All lines from the one with "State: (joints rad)" to the end of the data: return those exactly, and only those.

----- Supplied data

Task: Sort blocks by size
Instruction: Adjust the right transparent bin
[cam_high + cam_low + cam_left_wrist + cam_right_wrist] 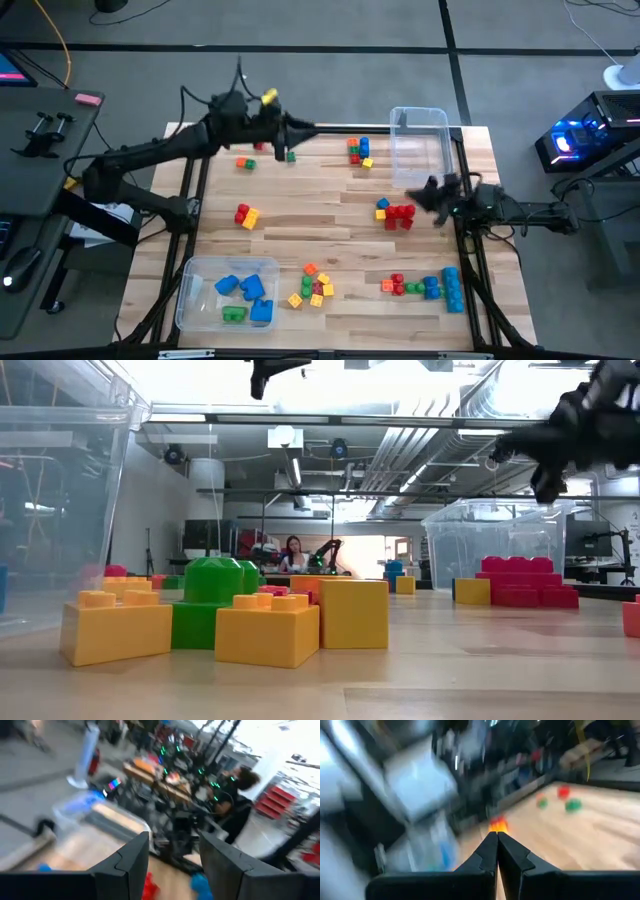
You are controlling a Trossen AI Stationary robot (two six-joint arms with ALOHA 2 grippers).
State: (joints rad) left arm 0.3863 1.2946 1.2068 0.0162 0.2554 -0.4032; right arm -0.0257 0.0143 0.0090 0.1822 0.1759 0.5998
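Wooden surface [330, 215] has blocks [398, 213] scattered near empty clear bin [418, 145]; some already in other bin [226, 290]. Right hand [432, 196] beside empty bin, fingers closed, nothing held. Left hand [300, 128] w/ fingers apart, empty.

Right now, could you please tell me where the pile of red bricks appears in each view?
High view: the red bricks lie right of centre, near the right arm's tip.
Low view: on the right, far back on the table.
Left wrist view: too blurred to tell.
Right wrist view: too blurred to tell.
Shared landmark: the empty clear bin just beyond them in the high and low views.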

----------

--- Written answer ---
State: (joints rad) left arm 0.3863 1.2946 1.2068 0.0162 0.2554 -0.4032; right arm -0.0257 0.0143 0.0090 0.1822 0.1759 0.5998
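Wooden surface [330, 215] has blocks [398, 213] scattered near empty clear bin [418, 145]; some already in other bin [226, 290]. Right hand [432, 196] beside empty bin, fingers closed, nothing held. Left hand [300, 128] w/ fingers apart, empty.

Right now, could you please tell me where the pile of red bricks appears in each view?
High view: the red bricks lie right of centre, near the right arm's tip.
Low view: on the right, far back on the table.
Left wrist view: too blurred to tell.
Right wrist view: too blurred to tell.
Shared landmark: the empty clear bin just beyond them in the high and low views.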

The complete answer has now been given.